What you need to do: Every line of the material must be written out again unchanged.

Data:
----
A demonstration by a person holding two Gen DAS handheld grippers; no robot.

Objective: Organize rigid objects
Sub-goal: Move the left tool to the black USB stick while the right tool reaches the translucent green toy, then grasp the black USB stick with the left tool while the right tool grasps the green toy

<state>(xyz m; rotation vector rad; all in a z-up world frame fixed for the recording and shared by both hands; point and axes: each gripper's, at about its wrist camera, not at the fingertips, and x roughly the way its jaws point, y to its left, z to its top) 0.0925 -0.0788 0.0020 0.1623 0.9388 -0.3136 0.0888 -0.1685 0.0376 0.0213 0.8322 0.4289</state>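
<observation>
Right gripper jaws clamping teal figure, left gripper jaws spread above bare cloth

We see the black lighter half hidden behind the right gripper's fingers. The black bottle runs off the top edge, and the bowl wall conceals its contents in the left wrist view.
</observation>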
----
Answer to the problem:
A demonstration by a person holding two Gen DAS handheld grippers; no robot.

Objective: Organize rigid objects
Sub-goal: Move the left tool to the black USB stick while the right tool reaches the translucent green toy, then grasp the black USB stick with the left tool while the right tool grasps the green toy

<state>(xyz m; rotation vector rad; all in a z-up world frame fixed for the recording and shared by both hands; point and axes: each gripper's, at about its wrist camera, not at the fingertips, and x roughly the way its jaws point, y to its left, z to its top) 0.0925 -0.0788 0.0020 0.1623 0.9388 -0.3136 0.0888 -0.1685 0.0376 0.0213 0.8322 0.4289</state>
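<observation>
Right gripper jaws clamping teal figure, left gripper jaws spread above bare cloth

We see the black lighter half hidden behind the right gripper's fingers. The black bottle runs off the top edge, and the bowl wall conceals its contents in the left wrist view.
</observation>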

No further output is required for this answer.